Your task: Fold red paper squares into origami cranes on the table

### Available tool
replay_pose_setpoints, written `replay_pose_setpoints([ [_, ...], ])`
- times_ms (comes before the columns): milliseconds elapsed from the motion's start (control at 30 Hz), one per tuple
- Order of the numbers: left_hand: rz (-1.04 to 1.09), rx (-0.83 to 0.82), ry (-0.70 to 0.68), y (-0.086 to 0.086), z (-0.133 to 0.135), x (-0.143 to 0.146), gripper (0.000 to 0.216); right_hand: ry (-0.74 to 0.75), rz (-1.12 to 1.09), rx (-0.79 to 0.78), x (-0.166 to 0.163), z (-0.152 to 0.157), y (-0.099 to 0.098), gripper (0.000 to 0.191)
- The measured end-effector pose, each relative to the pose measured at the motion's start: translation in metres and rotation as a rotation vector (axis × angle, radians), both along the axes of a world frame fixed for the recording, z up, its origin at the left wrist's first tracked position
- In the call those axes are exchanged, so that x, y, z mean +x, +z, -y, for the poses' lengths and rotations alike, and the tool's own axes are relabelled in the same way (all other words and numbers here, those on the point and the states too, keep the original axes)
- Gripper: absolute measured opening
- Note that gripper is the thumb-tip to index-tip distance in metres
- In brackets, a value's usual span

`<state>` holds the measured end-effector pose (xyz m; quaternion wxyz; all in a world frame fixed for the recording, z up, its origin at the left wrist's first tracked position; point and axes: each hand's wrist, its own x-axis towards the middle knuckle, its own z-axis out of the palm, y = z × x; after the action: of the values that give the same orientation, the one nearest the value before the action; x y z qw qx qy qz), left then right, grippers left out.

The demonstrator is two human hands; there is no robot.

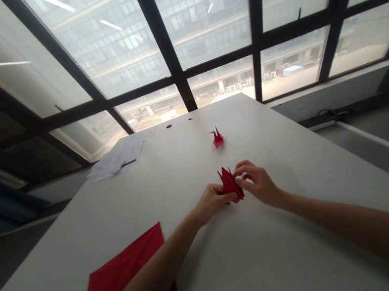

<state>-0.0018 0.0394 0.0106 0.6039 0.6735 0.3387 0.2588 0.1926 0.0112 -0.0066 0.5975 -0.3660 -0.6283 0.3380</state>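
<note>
Both my hands meet over the middle of a white table (259, 254). Between them is a small, partly folded red paper figure (230, 184) with two points sticking up. My left hand (212, 202) pinches its lower left side with thumb and fingers. My right hand (257, 182) pinches its upper right edge, fingers curled. A finished red paper crane (218, 138) stands farther back on the table, apart from both hands.
A flat red paper sheet (119, 274) lies at the near left, partly under my left forearm. White papers with a dark pen (121, 158) sit at the far left corner. Large dark-framed windows (182, 77) rise behind the table; the floor drops away on the right.
</note>
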Motion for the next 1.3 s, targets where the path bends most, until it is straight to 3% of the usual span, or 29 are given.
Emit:
replay_pose_setpoints([
  [133,0.008,-0.019,-0.035,0.003,0.001,0.000,0.028,0.046,0.035,0.002,0.001,-0.002,-0.002,0.019],
  [300,-0.011,-0.008,-0.011,0.002,0.001,0.000,0.030,-0.018,0.035,0.049,0.003,-0.004,-0.003,0.014],
  [500,-0.031,0.011,0.086,-0.004,0.002,0.004,0.032,-0.112,0.068,0.064,0.000,-0.002,-0.003,0.013],
  [600,-0.021,0.034,0.134,-0.007,0.003,0.006,0.032,-0.147,0.017,-0.003,-0.003,-0.003,-0.004,0.012],
  [800,-0.018,0.034,0.183,-0.006,0.006,0.010,0.032,0.098,0.002,-0.236,-0.004,-0.005,-0.009,0.030],
  [1300,0.043,0.008,0.237,-0.007,0.005,0.013,0.046,0.044,-0.090,-0.292,-0.003,-0.007,-0.009,0.034],
])
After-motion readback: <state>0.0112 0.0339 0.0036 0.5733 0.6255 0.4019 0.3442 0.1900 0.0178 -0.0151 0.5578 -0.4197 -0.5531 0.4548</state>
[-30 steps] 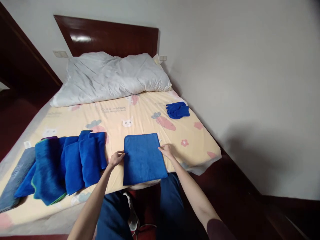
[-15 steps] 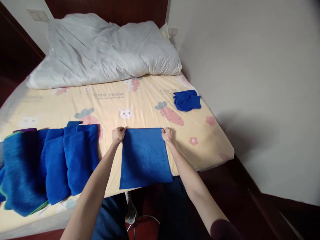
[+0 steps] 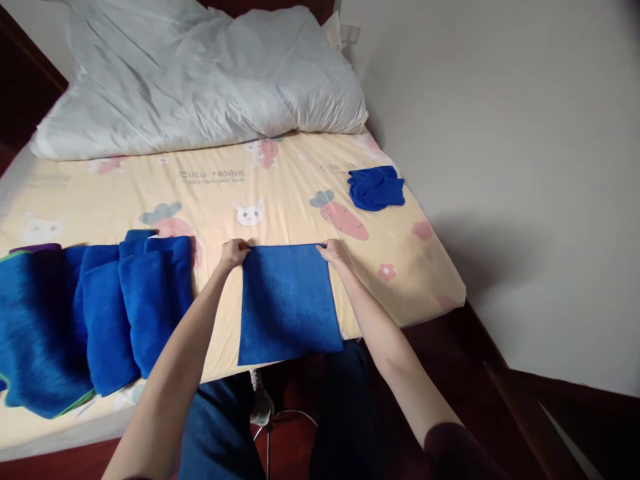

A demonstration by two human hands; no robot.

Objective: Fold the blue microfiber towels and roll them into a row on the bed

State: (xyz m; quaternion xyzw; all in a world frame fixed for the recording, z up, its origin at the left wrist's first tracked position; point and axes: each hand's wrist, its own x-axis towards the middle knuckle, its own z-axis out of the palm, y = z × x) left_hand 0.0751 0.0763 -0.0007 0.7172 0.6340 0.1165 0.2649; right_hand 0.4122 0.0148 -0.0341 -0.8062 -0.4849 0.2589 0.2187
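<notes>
So there's 1 blue cloth (image 3: 290, 303) spread out at the near edge of the bed (image 3: 410, 280), left of the near right corner, with both hands on its far edge. The left hand (image 3: 234, 253) has thumb and fingers pinching the far left corner, and the right hand (image 3: 333, 253) has its fingers pinching the far right corner the same way. The far edge looks pretty straight between the 2 pinches. The near edge of the cloth sits right around the bed's near edge; hard to say from this angle if it hangs over a bit.

Doing this bit well, imo: keep both pinches right at the corners, and pull outward just enough that the top edge stays straight, no sag. Match the 2 hands for height and tension or the cloth will likely skew. Soft fabric like this probably won't need a hard grip. I'd also watch that near edge, since if it does overhang, it could drag the rest off.

Other stuff on the bed: a pile (image 3: 150, 300) of cloths along the near edge to the left, a bunched cloth (image 3: 377, 188) by the right edge, and a duvet (image 3: 215, 80) across the far end.
</notes>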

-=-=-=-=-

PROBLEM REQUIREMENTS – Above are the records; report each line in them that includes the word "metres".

WORKED SOLUTION –
- The measured end-effector pose, each relative to the pose measured at the motion's start: translation in metres and rotation as a rotation vector (axis × angle, radians), both along the axes of a world frame fixed for the recording, z up, its origin at the left wrist's first tracked position
- Note that gripper is the thumb-tip to index-tip distance in metres

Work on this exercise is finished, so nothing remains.